Pêche de la daurade rose

Publié le vendredi 18 janvier 2019 par Stéphane Charles
  • Technique de pêche

Appâts associés à cet article:

 

 

Connaître la dorade rose

 

Nom scientifique : Pagellus bogaravero

Famille : Sparidés (sparidae)

Noms communs : Dorade rose, pageot rose, beaux yeux, gros yeux, borabo

 

La daurade rose est un sparidé dont la taille moyenne est de 40 à 50 cm mais qui peut atteindre 70 cm pour plus de 4 kg. Cette espèce peut vivre jusqu’à l’âge honorable de 30 ans – car comme beaucoup de poissons de grands fonds, sa croissance est assez lente. Elle est reconnaissable par ses grands yeux qui lui ont valu le surnom de « beaux yeux » ou « gros yeux ». Il est à noter que cet œil de grande taille est d’une teinte jaune-orangée caractéristique. Elle possède également un front busqué et arrondi ainsi qu’une bouche plutôt petite. On le distinguera d’autres sparidés benthiques ayant la même robe rosâtre par la tâche noire située à la base de sa ligne latérale, - juste derrière l’ouïe. Il est à noter que ce poisson présente un corps assez élancé pour un sparidé.

 

Le saviez-vous ?

L’appellation « beaux yeux » ou gros yeux typiquement utilisé pour ce poisson est source de confusion car ce terme est également employé pour le pageot acarné.
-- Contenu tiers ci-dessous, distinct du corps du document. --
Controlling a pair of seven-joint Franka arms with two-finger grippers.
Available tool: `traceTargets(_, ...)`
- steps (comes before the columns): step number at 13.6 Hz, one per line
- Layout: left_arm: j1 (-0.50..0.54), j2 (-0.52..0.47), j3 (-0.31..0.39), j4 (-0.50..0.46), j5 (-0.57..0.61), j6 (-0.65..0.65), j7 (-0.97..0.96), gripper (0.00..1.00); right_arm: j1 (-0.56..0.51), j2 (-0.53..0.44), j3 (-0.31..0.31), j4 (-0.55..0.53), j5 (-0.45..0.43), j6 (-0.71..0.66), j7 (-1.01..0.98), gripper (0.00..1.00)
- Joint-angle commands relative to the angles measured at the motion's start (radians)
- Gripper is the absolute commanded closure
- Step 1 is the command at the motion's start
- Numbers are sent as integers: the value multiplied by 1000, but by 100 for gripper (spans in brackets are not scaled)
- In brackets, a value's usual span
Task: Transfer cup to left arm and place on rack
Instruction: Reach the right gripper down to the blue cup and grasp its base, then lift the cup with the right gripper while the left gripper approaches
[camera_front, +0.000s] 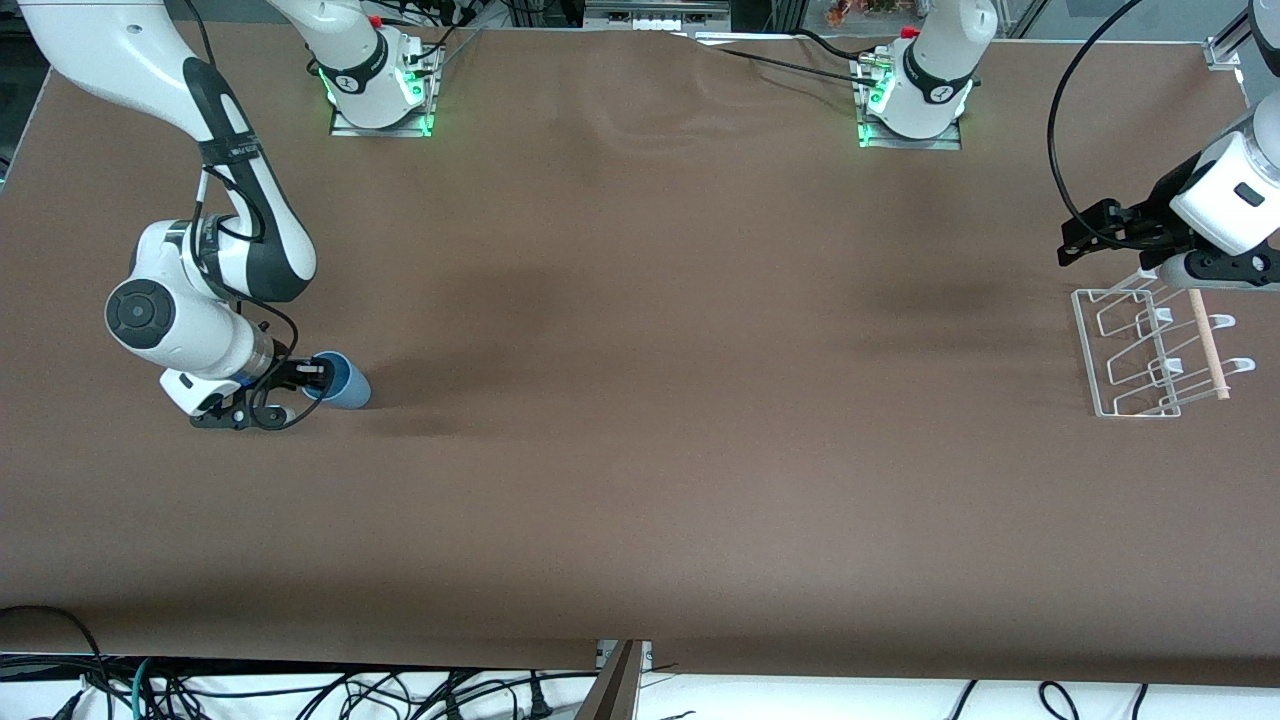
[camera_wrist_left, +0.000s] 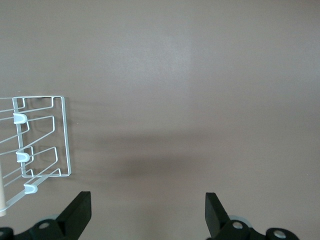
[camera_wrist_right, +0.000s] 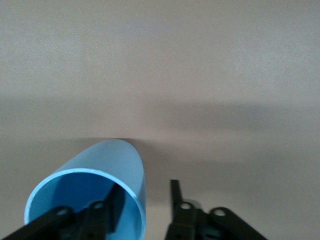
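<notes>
The light-blue cup (camera_front: 341, 383) lies on its side on the table at the right arm's end, its mouth toward my right gripper (camera_front: 314, 378). In the right wrist view the cup (camera_wrist_right: 102, 167) fills the lower corner. My right gripper (camera_wrist_right: 145, 198) is open and straddles the rim: one finger sits inside the mouth, the other stands outside with a gap to the wall. My left gripper (camera_front: 1082, 234) is open and empty, over the table beside the white wire rack (camera_front: 1140, 350) at the left arm's end. In the left wrist view the gripper (camera_wrist_left: 148, 216) is spread wide, with the rack (camera_wrist_left: 45, 135) to one side.
A pale wooden dowel (camera_front: 1207, 345) lies across the rack's top. The two arm bases (camera_front: 380, 90) (camera_front: 915, 100) stand at the table's edge farthest from the front camera. Brown table surface (camera_front: 650, 400) lies between cup and rack.
</notes>
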Motion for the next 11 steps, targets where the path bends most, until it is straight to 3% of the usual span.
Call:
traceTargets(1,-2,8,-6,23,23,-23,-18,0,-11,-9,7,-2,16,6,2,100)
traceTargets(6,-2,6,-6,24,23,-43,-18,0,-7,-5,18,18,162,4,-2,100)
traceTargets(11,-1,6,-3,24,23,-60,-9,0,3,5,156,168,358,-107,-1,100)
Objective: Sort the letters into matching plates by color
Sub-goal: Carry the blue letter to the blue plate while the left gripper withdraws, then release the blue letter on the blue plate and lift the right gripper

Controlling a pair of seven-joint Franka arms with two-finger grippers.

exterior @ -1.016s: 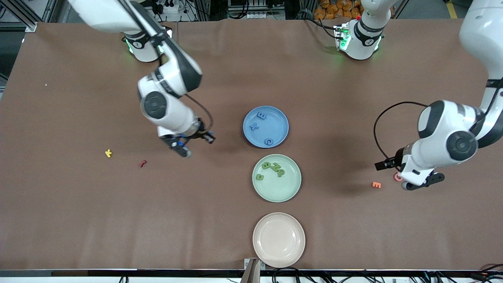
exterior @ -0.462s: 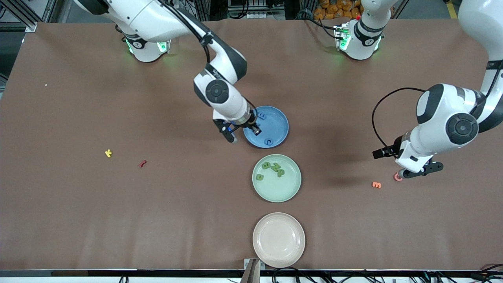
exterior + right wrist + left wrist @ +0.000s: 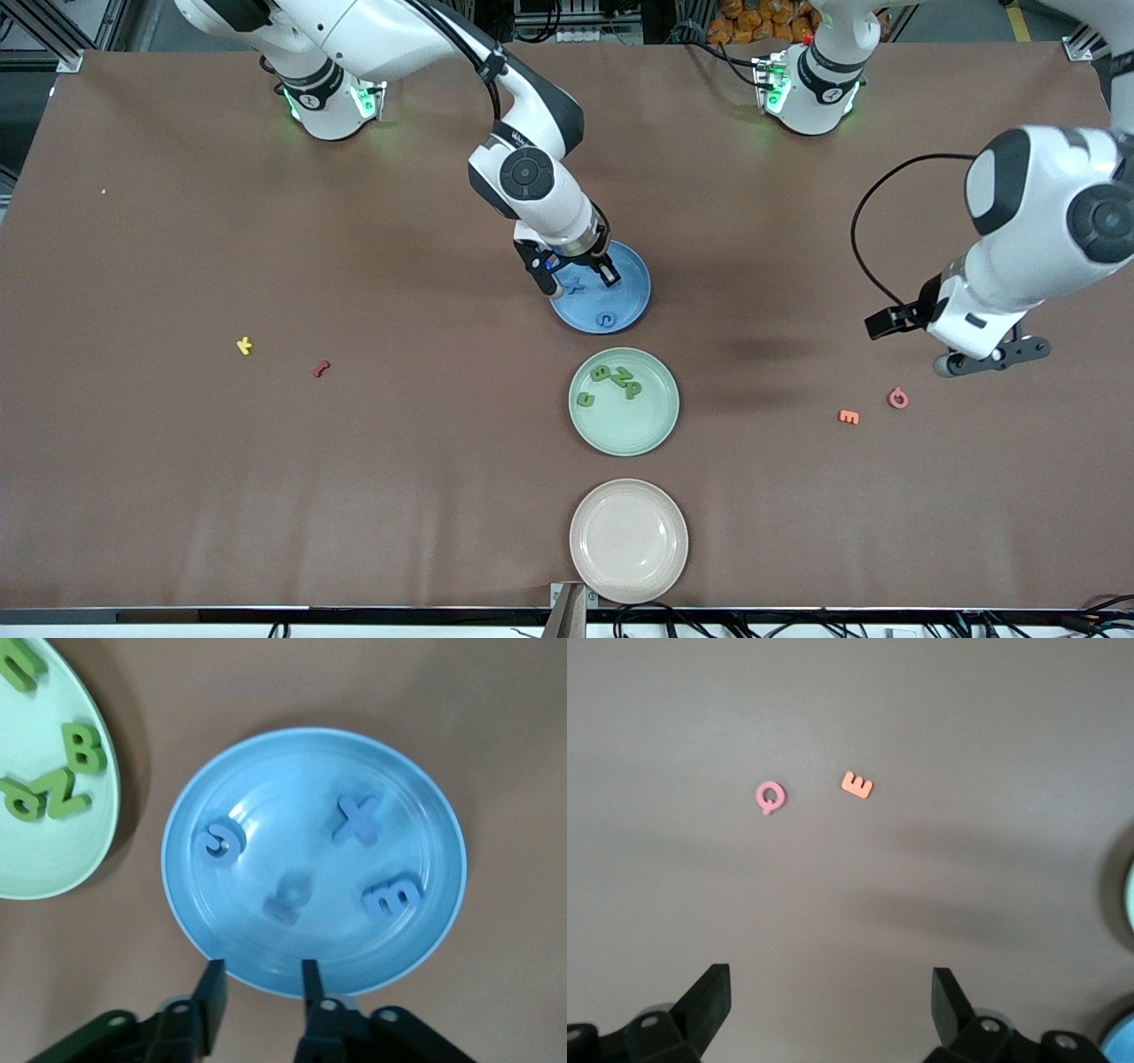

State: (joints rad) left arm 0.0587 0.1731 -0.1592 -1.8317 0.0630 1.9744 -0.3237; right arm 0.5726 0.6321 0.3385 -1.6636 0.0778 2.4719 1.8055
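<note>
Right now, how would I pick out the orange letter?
Start at the pale green plate and go toward the left arm's end of the table. The orange letter lies flat there, an E, beside the ring-shaped pink letter.

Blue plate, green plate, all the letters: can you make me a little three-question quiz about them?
1. True or false: the beige plate has a letter in it.
2. How many green letters lie in the green plate? A two, B four, C six.
3. Fill in: the right end effector hangs over the ___ plate.
Key: 1 false; 2 B; 3 blue.
</note>
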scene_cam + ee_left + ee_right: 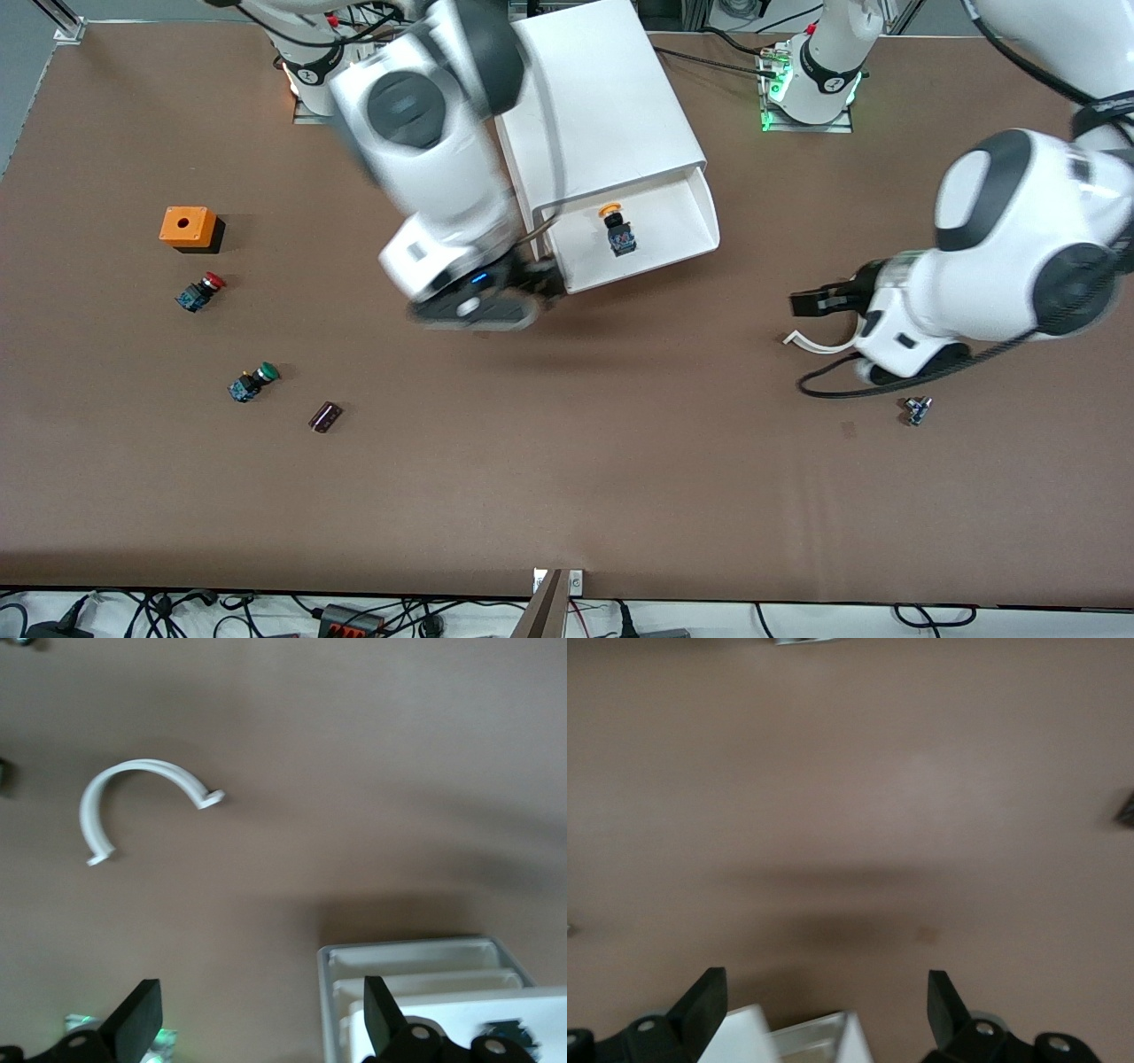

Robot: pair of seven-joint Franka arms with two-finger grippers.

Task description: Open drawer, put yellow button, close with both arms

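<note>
The white cabinet (594, 97) stands near the robots' bases. Its highest drawer (682, 221) is pulled out toward the front camera. The yellow button (617, 229) lies in the drawer, its cap toward the cabinet. My right gripper (536, 282) is open at the drawer's front corner toward the right arm's end; that corner (799, 1036) shows between its fingers in the right wrist view, where the gripper (824, 1005) holds nothing. My left gripper (804, 304) is open and empty over bare table toward the left arm's end. In the left wrist view (261, 1019) it faces the cabinet (425, 979).
A white curved plastic piece (819, 343) lies on the table under the left gripper and shows in the left wrist view (133, 797). Toward the right arm's end lie an orange box (188, 227), a red-capped switch (201, 291), a green-capped switch (252, 382) and a small dark part (325, 416). A small blue part (917, 409) lies below the left arm.
</note>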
En fait, il ne devrait être utilisé que pour la daurade rose (Pagellus bogaravero). On la surnomme également pageot rose mais encore ici, cette appellation peut évoquer pour beaucoup le pageot commun (Pagellus erythrinus) ou même le pageot acarné (Pagellus acarne). On préférera donc le nom de dorade rose qui ne crée aucune confusion.

 

La dorade rose est un poisson grégaire qui vit en bancs parfois très importants avec une forte densité d’individus. Cette espèce se retrouve à des profondeurs bien plus importantes que celles où évoluent les autres sparidés. Elle peut ainsi vivre jusqu’à plus de 700 m de profondeur. On peut le trouver à proximité des côtes dans de faibles fonds mais il s’agit généralement de juvéniles. Les plus gros sujets pouvant atteindre jusqu’à 4 kg se trouvent généralement dans des profondeurs supérieures à 100 à 150 m. On la trouve aussi bien sur des substrats sablo-vaseux que des fonds coralligènes ou encore des plateaux rocheux.

 

 

A ne pas confondre !

 

La dorade rose est reconnaissable par la tâche noire derrière son ouïe

 

Les différentes appellations de ce poisson montrent bien qu’il est fréquemment confondu par les pêcheurs avec d’autres sparidés à la robe rosâtre. Ainsi, on le confond souvent avec le pageot acarné ou encore le pageot commun. Afin d’éviter toute confusion, sachez que la daurade rose (Pagellus bogaravero) possède une tâche noire distinctive derrière l’ouïe au niveau de l’œil. Elle se situe à la base de la ligne latérale qui est nettement marquée.

 

On peut identifier le pageot acarné par la tâche noire située à la base de sa nageoire pectorale

 

Le pageot acarné (Pagellus acarne) dispose de son côté d’une tâche noire qui se situe au niveau de la nageoire pectorale. Il est également plus petit puisqu’il ne dépasse que rarement les 35 cm.

 

On reconnait le pageot par la tâche rouge sur son ouïe

 

Le pageot commun (Pagellus erythrinus) est reconnaissable par la tâche rouge sang située sur le bord externe supérieur de son opercule (l’ouïe). La daurade rose peut également être confondu avec le pagre commun (pagrus pagrus) mais ce dernier est facilement identifiable par les bandes transversales sur son corps et les pointes de sa nageoire caudale qui sont blanches.

 

Réglementation :

 

Selon l’arrêté du 29 janvier 2013, la taille minimale de capture de la daurade rose est de 33 cm. De même, selon l’arrêté du 17 mai 2011, chaque prise devra « faire l’objet d’un marquage ». Ce marquage consiste en l’ablation de la partie inférieure de la nageoire caudale. »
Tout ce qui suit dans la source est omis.